The following generator program #include <stdio.h> #include <stdlib.h> int main() { int i; setvbuf (stdout, malloc(32768), _IOFBF, 32768); for (i = 0; i < 10000000; ++i) printf ("#ifdef M%d\nchar c%d[] = M%d;\n#endif\n", i, i, i); return 0; } builds a 483MB file which contains nothing but #ifdefs against undefined symbols. The preprocessed file should contain nothing but cpp line notes. With gcc 3.2, cpp0 has peak memory usage of 930MB. With gcc 3.4 and 4.0, cc1 has peak memory usage of 2010MB. While this does strike me as a bit silly, apparently there are users trying this sort of thing. https://bugzilla.redhat.com/bugzilla/show_bug.cgi?id=68634
I think this is GC related.
I was the original reporter. I had generated a file of this format in a programmatic search to determine all the gcc predefined macros. I was looping through all the possible macro names. Problem was my search kept failing due to a crashing compiler. Since it looked like a memory leak to me, I reported it.
A better way is to do "~/local/bin/gcc -x c /dev/null -dD -o - -E" and then look for "#define".
Postponed until GCC 3.4.4.
Confirmed.
The first thing is that read_file_guts mallocs the whole file which seems wrong. That accounts for 500M. The next problem is that keep every identifier we parsed even though we don't need it. 3014 calls for 12,273,008 bytes: thread_a000a1ec |0x0 | _dyld_start | _start | main | toplev_main | do_compile | compile_file | c_common_parse_file | c_parse_file | yyparse | yylex | _yylex | c_lex | c_lex_with_flags | cpp_get_token | _cpp_lex_token | _cpp_handle_directive | do_ifdef | lex_macro_node | _cpp_lex_token | _cpp_lex_direct | lex_identifier | ht_lookup_with_hash | _obstack_newchunk | xmalloc | malloc | malloc_zone_malloc And this is where the problem comes from. No there is no leak we keep a reference to all of thes identifiers but this seems like we should not.
Subject: Re: [3.4/4.0 Regression] high cpp memory usage with undefined symbols pinskia at gcc dot gnu dot org wrote:- > > ------- Additional Comments From pinskia at gcc dot gnu dot org 2004-12-14 05:53 ------- > The first thing is that read_file_guts mallocs the whole file which seems wrong. That accounts for > 500M. > The next problem is that keep every identifier we parsed even though we don't need it. > 3014 calls for 12,273,008 bytes: thread_a000a1ec |0x0 | _dyld_start | _start | main | toplev_main | > do_compile | compile_file | c_common_parse_file | c_parse_file | yyparse | yylex | _yylex | c_lex | > c_lex_with_flags | cpp_get_token | _cpp_lex_token | _cpp_handle_directive | do_ifdef | lex_macro_node > | _cpp_lex_token | _cpp_lex_direct | lex_identifier | ht_lookup_with_hash | _obstack_newchunk | > xmalloc | malloc | malloc_zone_malloc > > And this is where the problem comes from. > No there is no leak we keep a reference to all of thes identifiers but this seems like we should not. Not doing either of these involves a major rework of cpplib FWIW. I happen to think it would be beneficial, but I also think that the whole approach CPP takes needs rethinking. Neil.

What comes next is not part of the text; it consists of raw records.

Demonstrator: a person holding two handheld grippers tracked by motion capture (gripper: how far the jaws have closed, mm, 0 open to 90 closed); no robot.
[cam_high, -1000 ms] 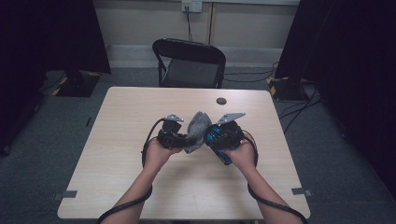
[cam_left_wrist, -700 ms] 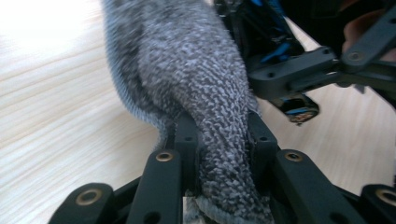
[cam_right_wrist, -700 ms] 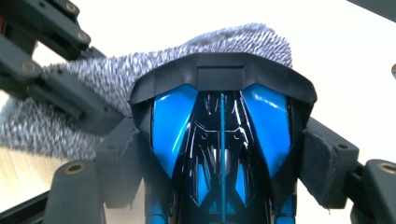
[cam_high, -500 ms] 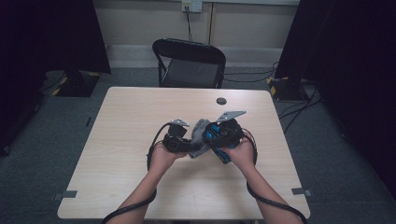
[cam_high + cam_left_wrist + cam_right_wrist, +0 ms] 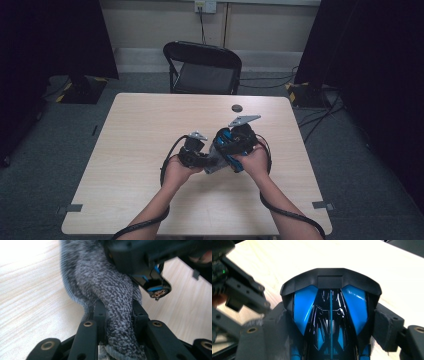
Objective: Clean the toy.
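Two grippers, left gripper [image 5: 117,315] clamped on grey cloth [image 5: 110,290], right gripper [image 5: 329,325] gripping black-and-blue toy car [image 5: 330,312] (mid-table [image 5: 140,130]).

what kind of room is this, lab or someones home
Most likely a lab or recording studio, not a home. A bare light wooden table stands on grey carpet, with dark curtains at both sides, a lone black folding chair behind it, and cables running to a wall socket.
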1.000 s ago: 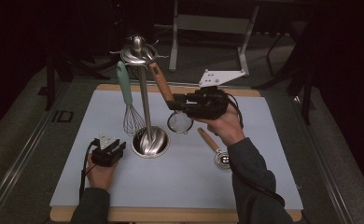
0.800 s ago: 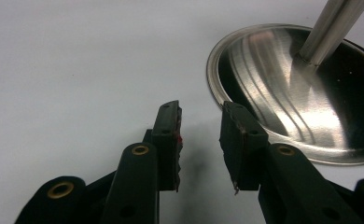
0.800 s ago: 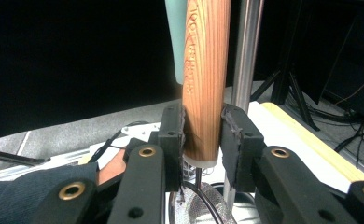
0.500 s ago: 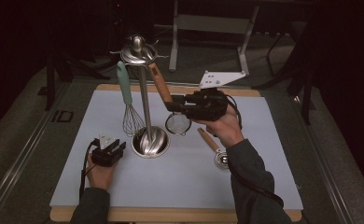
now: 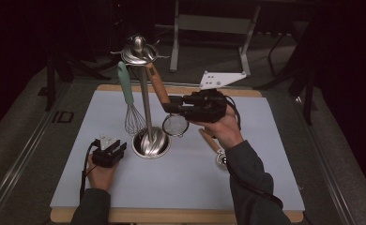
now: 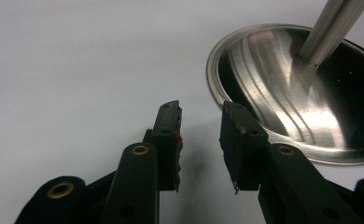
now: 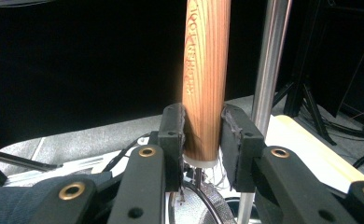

This is nowhere near release-critical; it's an intentional extreme corner case. As for the facts noted in the audit trail (i.e., that we lex the whole file up front, and that we keep all identifiers around the entire time), those are very sound strategies for most programs. I've removed the target milestone, and closed as WONTFIX. If someone chooses to reopen this, please do not reset the target milestone.